__TASK DETAILS__
Determine which lines of the records include the word "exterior", and copy them.

[Opening EXTRACTED RECORDS section]

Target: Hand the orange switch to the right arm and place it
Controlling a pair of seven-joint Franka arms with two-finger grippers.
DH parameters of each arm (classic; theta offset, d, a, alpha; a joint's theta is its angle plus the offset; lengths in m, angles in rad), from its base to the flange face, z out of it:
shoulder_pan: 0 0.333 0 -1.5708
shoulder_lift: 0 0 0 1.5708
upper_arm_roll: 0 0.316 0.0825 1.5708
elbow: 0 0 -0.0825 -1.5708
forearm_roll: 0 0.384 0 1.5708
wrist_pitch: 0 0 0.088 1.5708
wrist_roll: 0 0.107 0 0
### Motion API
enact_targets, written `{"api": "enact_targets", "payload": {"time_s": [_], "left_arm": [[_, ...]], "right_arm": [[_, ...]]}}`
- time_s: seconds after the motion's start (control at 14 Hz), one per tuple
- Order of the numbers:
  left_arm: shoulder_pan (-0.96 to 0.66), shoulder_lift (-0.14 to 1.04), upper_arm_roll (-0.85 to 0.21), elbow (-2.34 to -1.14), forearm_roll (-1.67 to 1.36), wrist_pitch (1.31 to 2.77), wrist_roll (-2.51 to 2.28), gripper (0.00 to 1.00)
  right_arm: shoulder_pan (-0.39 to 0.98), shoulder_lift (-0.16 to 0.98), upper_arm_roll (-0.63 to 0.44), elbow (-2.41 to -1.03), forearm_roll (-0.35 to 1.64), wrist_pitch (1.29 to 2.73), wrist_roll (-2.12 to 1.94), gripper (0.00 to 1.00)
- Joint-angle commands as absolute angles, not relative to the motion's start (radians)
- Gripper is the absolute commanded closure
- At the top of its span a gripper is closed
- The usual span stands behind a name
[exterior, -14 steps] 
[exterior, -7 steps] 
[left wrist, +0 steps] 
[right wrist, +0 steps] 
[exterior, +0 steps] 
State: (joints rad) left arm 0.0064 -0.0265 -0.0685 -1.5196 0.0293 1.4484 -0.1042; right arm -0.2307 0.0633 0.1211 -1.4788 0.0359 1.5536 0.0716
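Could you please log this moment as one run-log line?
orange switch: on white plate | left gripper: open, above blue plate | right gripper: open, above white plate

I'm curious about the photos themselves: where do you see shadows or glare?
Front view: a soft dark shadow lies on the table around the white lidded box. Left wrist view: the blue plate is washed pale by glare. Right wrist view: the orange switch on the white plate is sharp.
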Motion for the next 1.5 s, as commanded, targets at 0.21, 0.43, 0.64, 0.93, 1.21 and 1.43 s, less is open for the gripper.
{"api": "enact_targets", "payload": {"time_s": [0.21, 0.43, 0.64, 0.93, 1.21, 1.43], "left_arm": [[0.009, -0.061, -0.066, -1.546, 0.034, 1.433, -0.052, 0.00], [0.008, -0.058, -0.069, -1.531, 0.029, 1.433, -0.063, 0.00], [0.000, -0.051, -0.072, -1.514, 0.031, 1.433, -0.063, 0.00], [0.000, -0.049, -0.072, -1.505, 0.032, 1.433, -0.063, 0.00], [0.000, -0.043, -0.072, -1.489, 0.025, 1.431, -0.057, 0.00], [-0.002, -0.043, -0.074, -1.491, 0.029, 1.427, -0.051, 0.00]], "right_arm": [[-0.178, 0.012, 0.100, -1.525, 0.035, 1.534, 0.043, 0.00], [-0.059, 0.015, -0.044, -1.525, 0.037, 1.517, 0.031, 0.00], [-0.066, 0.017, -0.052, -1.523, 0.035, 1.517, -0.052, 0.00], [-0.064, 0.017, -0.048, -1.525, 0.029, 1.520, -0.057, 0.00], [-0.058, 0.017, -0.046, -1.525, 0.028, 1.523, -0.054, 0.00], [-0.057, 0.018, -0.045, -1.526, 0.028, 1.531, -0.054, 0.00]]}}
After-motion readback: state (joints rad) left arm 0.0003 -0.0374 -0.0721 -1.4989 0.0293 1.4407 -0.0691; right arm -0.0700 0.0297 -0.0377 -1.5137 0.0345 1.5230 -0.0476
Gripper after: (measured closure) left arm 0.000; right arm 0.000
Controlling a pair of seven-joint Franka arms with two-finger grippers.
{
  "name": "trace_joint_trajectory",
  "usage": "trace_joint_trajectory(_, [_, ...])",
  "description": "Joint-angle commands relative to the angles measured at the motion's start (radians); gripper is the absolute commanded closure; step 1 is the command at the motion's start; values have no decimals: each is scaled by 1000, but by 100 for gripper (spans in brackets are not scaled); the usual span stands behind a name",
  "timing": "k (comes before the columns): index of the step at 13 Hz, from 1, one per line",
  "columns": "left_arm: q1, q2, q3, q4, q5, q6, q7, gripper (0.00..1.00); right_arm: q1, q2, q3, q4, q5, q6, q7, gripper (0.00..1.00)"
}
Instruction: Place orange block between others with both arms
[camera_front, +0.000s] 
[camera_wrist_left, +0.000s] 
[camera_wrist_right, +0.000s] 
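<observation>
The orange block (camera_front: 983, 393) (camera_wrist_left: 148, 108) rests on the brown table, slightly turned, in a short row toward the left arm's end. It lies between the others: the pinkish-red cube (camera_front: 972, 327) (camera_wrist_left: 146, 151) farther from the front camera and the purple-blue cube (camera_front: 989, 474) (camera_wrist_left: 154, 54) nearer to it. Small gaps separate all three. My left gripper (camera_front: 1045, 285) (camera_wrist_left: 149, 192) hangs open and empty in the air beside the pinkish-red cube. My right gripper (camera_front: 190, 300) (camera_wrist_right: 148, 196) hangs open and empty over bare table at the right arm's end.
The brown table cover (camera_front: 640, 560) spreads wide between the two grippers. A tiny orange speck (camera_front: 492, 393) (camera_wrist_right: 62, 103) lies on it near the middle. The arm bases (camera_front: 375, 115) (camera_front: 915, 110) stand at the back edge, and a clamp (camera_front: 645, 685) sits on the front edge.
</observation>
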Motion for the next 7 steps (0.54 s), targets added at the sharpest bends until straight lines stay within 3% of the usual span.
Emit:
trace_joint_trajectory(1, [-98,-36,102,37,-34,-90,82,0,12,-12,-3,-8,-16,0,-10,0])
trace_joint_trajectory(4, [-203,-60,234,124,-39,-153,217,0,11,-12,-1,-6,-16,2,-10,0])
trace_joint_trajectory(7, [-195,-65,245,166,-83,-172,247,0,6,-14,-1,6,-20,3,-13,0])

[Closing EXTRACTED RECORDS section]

__WRITTEN SOLUTION__
[exterior, -14 steps] 
[exterior, -7 steps] 
[exterior, +0 steps] 

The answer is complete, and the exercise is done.